ABOUT THIS TASK -> Below are lines of data; count those containing the word "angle" and write nothing but the number.

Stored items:
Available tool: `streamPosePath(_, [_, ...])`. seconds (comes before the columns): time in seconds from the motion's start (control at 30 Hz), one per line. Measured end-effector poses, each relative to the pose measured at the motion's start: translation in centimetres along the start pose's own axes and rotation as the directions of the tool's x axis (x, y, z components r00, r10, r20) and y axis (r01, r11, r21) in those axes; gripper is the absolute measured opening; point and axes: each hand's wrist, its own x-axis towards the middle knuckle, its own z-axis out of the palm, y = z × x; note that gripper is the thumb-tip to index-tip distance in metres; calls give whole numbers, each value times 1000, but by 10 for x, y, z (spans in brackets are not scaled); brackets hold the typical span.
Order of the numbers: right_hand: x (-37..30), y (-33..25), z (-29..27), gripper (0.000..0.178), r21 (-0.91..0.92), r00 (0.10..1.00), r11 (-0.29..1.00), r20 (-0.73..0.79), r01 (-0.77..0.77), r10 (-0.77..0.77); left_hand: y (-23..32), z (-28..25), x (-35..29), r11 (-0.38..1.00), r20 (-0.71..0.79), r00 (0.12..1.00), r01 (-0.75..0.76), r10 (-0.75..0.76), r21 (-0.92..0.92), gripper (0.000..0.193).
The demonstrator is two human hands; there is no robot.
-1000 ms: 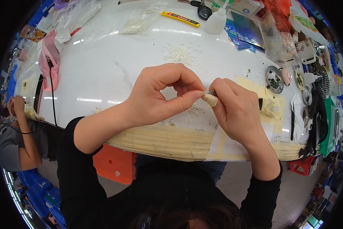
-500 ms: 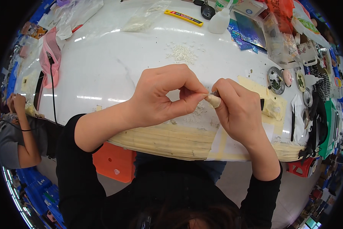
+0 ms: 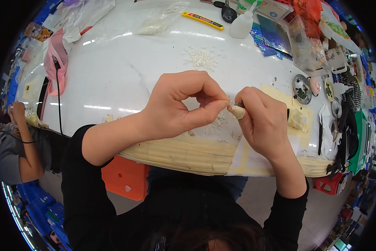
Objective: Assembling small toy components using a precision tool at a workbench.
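Over the near part of the white table [image 3: 108, 83], both hands meet with their fingertips almost touching. My left hand [image 3: 183, 102] is closed in a thumb-and-forefinger pinch; whatever it holds is too small to make out. My right hand [image 3: 261, 119] is curled shut around a small dark metal piece [image 3: 239, 103], mostly hidden by the fingers. Beige tape [image 3: 237, 111] wraps its thumb. Beyond the hands lies a loose scatter of tiny white pieces [image 3: 202, 58]. More white bits [image 3: 217, 123] lie under the hands.
A yellow cutter knife [image 3: 202, 21], a white squeeze bottle [image 3: 241, 26] and shiny blue sheets [image 3: 273, 35] lie farther back. Round metal dishes [image 3: 302, 89] stand at right. A pink mesh pouch [image 3: 56, 58] with a black cable is at left, near another person's hands [image 3: 16, 112].
My hands stay close together in nearly the same place. The right hand has shifted very slightly to the right, and the gap between the fingertips looks a little wider.
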Motion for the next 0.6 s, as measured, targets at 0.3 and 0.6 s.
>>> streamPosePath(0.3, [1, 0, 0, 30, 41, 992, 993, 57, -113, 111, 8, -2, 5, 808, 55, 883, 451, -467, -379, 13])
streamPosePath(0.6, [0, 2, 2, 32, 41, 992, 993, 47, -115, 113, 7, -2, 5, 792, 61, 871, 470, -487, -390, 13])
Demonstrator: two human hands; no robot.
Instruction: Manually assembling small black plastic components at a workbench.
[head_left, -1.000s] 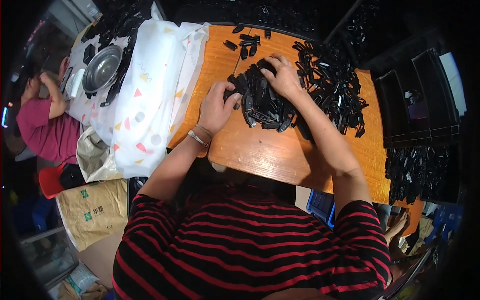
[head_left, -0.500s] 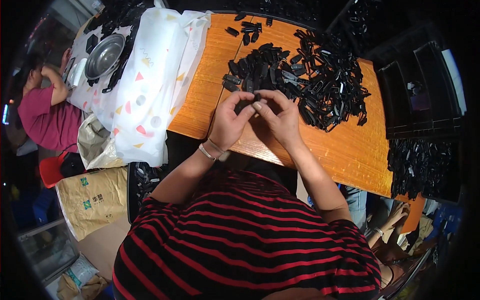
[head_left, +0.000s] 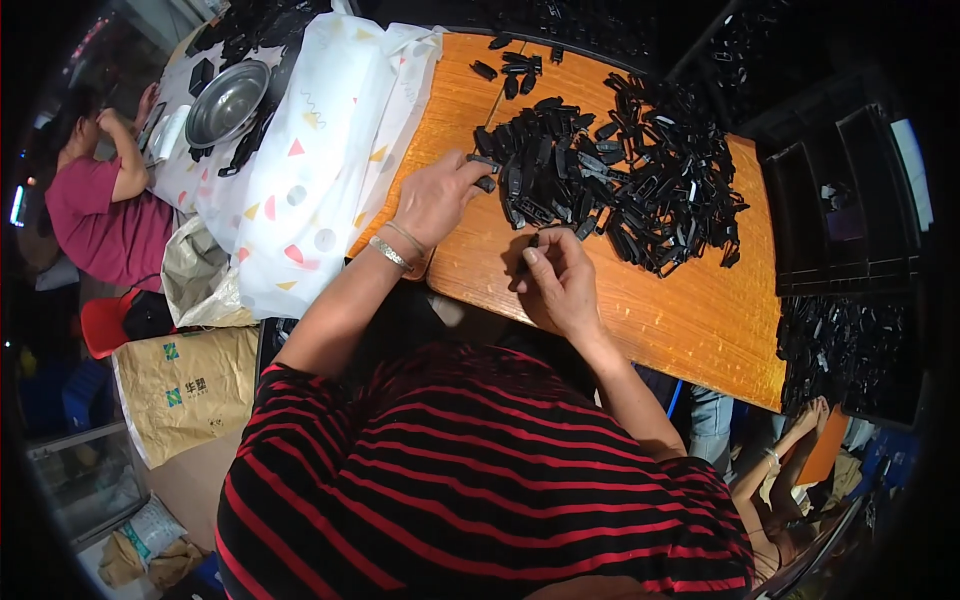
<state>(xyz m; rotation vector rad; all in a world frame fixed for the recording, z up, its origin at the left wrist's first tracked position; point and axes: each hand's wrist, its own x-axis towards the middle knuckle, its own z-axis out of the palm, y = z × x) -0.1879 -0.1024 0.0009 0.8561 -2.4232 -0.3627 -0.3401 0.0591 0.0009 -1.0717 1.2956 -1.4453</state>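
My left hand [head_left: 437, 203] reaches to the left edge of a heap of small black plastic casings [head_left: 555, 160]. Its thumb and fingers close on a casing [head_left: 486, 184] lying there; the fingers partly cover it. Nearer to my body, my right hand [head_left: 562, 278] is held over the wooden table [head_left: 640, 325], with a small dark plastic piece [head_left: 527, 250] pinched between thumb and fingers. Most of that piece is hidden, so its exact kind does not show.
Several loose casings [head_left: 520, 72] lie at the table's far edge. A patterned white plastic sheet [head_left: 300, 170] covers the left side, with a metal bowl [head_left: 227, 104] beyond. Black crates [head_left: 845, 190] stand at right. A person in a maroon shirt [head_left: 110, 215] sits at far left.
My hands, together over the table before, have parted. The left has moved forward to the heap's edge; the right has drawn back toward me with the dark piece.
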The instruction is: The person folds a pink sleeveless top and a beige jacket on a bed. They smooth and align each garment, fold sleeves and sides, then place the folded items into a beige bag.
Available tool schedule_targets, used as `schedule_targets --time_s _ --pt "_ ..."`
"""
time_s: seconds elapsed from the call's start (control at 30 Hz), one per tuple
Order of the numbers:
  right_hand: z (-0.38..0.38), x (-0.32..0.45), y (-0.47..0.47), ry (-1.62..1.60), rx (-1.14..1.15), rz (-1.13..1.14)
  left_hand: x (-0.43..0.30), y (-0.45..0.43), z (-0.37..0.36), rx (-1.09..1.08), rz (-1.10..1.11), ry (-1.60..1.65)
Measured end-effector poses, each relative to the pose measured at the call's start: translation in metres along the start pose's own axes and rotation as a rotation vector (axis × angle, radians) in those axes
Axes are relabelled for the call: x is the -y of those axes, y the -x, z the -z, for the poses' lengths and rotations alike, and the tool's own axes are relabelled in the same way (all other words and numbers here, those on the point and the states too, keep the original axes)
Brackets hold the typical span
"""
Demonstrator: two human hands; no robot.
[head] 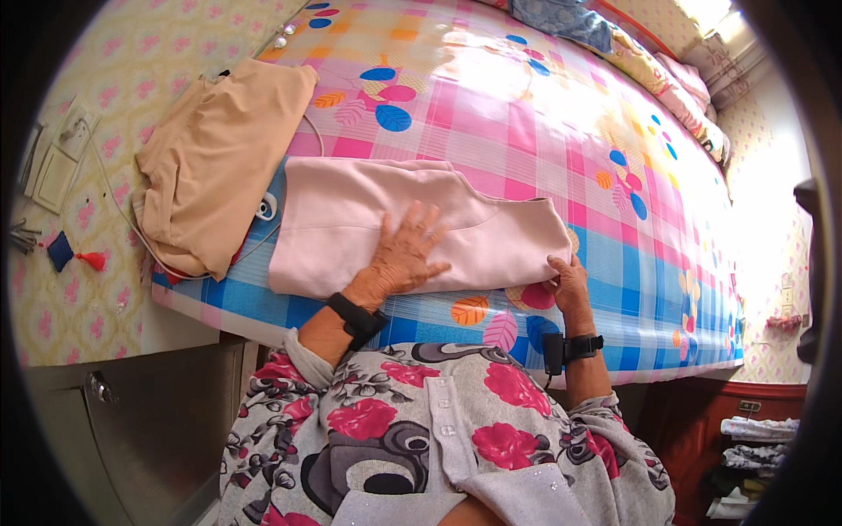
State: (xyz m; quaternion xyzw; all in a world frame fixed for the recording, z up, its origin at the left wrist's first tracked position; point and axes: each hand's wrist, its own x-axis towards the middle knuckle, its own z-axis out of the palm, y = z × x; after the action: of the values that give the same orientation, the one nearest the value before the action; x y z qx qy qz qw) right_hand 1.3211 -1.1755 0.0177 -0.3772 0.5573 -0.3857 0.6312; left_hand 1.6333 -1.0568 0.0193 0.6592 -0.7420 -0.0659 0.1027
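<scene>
A pale pink sleeveless garment (335, 230) lies folded lengthwise in front of me, its curved armhole edge towards the upper right. My left hand (408, 253) rests flat on its middle, fingers spread and holding nothing. At the garment's narrow right end, my right hand (567, 276) pinches the near corner between thumb and fingers. Black straps with small devices circle both wrists. The garment lies on a glossy plaid cover with leaf prints (612, 276).
A peach-coloured cloth (217, 164) lies heaped at the left, with a white cable (135, 227) beside it. A small white round object (266, 207) sits between cloth and garment. Bedding (625, 52) lines the far edge. Folded items (756, 454) are stacked at the lower right.
</scene>
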Motion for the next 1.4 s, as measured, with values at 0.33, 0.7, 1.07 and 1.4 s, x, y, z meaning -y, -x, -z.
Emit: schedule_targets --time_s 0.33,0.7,1.07,1.4 --pt "-0.03 0.035 0.007 -0.223 -0.012 0.186 0.002 0.045 0.023 0.132 0.043 0.293" --pt "-0.246 0.083 0.092 0.165 0.609 0.599 0.035 0.155 0.07 -0.488 0.507 1.593" --pt "-0.258 0.018 0.12 0.719 1.107 1.051 0.058 0.175 0.095 -0.677 0.758 0.936" --pt "-0.185 0.008 0.047 0.597 0.364 0.114 0.063 0.136 0.086 -0.499 0.675 0.356"
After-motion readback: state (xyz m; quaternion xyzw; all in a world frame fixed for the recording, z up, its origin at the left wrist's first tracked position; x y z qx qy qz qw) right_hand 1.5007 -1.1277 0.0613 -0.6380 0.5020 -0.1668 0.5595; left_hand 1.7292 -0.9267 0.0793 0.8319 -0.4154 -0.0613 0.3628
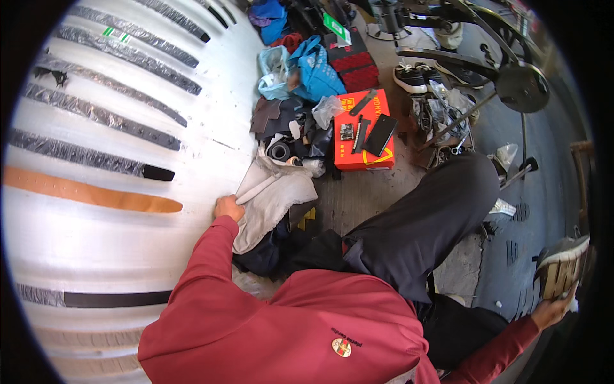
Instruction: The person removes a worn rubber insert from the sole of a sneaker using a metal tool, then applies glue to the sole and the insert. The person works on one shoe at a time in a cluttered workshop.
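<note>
At the left, my left hand (pixel 229 208) grips a fold of beige cloth (pixel 283 192) next to a pale metal panel. The cloth drapes over dark fabric, its frayed edge hanging down. Far to the right, my right hand (pixel 554 309) holds a shoe (pixel 563 269) by one end. Its brown ridged sole and pale midsole face me, while the upper is mostly hidden. Under the top of the cloth's pile lie a black roll (pixel 278 150) and a whitish spool (pixel 314 168).
Wrapped belts and a tan leather belt (pixel 96 192) lie along the pale panel (pixel 201 259). A red box (pixel 364 165) bears a black phone-like slab (pixel 380 135) and small tools. Blue bags (pixel 314 69) stand behind. Black sneakers (pixel 410 79) and a metal machine arm (pixel 446 57) are at upper right.
</note>
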Motion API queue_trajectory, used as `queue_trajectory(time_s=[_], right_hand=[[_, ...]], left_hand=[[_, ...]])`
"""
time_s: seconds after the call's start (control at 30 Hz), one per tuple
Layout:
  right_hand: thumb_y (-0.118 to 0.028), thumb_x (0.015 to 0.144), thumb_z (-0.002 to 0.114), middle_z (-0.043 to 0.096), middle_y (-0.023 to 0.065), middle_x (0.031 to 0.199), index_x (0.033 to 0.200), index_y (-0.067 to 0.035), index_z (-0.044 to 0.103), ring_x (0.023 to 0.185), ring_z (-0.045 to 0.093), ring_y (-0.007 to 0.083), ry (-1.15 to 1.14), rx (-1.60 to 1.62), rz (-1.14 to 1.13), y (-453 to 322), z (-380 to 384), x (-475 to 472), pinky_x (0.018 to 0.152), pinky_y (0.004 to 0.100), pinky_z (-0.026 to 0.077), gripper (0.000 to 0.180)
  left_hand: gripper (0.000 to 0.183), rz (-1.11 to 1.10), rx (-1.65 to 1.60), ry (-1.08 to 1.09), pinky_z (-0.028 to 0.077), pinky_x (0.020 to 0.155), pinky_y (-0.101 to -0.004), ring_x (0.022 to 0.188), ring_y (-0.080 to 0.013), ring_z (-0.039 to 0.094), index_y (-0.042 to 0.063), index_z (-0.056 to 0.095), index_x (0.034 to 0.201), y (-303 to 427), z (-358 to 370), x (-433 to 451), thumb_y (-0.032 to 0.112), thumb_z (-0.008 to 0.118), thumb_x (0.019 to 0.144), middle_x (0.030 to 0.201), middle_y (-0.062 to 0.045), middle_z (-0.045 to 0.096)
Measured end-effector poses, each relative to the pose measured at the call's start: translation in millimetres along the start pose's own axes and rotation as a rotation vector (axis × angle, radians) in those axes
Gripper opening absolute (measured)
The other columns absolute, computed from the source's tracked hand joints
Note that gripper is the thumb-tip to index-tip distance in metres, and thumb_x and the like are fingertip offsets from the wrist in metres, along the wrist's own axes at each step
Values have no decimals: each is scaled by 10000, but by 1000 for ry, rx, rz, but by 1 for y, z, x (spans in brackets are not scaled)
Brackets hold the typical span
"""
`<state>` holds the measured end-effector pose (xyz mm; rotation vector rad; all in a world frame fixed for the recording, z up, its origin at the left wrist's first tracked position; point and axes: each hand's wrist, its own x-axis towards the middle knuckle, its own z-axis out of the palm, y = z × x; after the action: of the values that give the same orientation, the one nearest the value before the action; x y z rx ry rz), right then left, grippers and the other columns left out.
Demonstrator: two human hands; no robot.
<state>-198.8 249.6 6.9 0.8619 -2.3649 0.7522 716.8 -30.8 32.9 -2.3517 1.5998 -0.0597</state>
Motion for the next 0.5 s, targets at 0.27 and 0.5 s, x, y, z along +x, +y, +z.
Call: queue_trajectory(time_s=[0.27, 0.5], right_hand=[[35, 984, 588, 607, 165, 1498, 1518, -54, 547, 1353, 599, 298, 128, 204, 101, -12, -28, -28, 1164, 420, 457, 543], [-10, 1009, 572, 583, 153, 1519, 1517, -60, 553, 1347, 599, 313, 80, 465, 400, -3, -43, -40, 1154, 432, 469, 511]], left_hand=[[290, 35, -180, 145, 534, 912, -539, 1060, -460, 683, 78, 747, 1068, 11, -42, 43, 326, 650, 952, 1095, -241, 740], [227, 290, -916, 207, 488, 757, -361, 813, -200, 649, 18, 647, 924, 31, -139, 61, 223, 636, 1021, 826, -90, 690]])
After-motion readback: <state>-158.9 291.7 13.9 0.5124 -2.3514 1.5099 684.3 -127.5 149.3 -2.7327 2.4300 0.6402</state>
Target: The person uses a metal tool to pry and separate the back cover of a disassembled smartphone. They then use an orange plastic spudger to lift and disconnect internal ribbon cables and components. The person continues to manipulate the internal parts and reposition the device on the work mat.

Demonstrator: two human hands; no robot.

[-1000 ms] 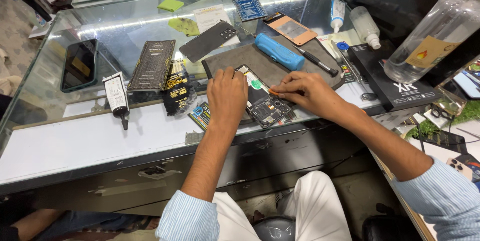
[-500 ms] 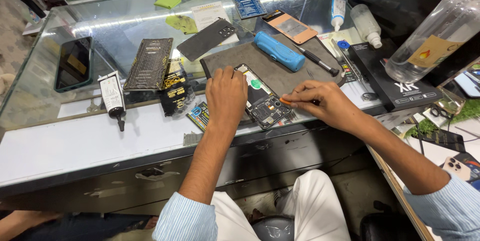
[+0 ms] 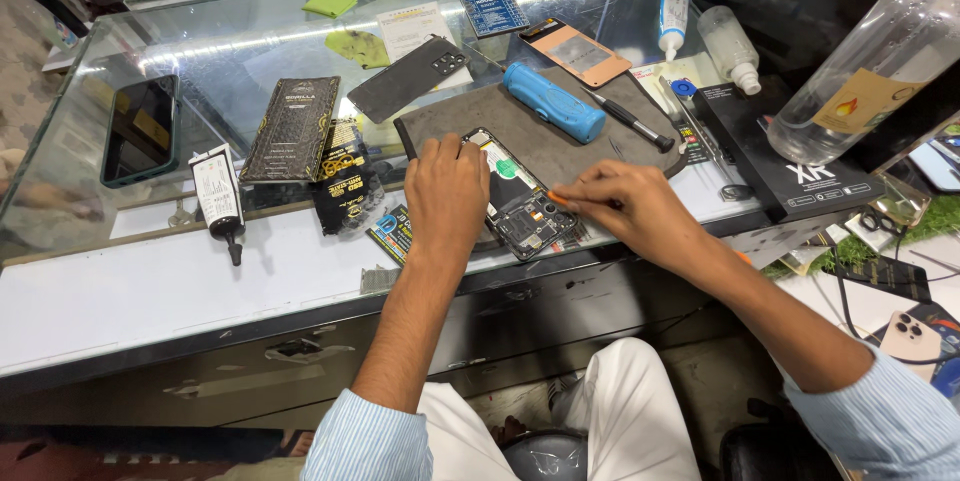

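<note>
Pressing flat on the opened black smartphone with exposed circuit board [image 3: 520, 203], the left hand [image 3: 446, 193] has fingers spread and curled over the phone's upper edge, palm down, nothing pinched. The right hand [image 3: 630, 209] has thumb and forefinger closed tight on a small orange-tipped tool [image 3: 557, 198], tip touching the board. The phone lies on a grey rubber work mat [image 3: 480, 119] atop the glass counter [image 3: 200, 51]. A blue cylindrical tool [image 3: 553, 102] sits on the mat, well apart.
</note>
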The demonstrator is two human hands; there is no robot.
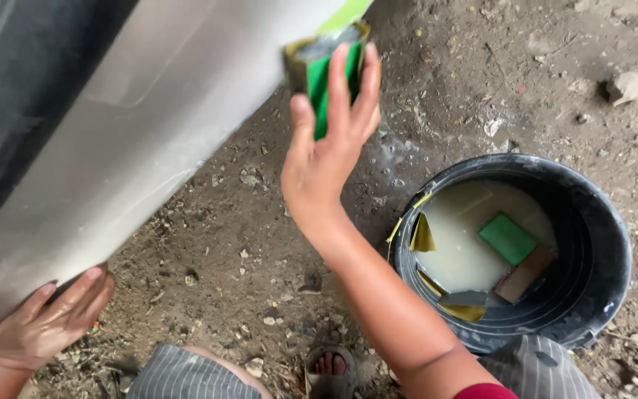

SOLVED PROBLEM -> 2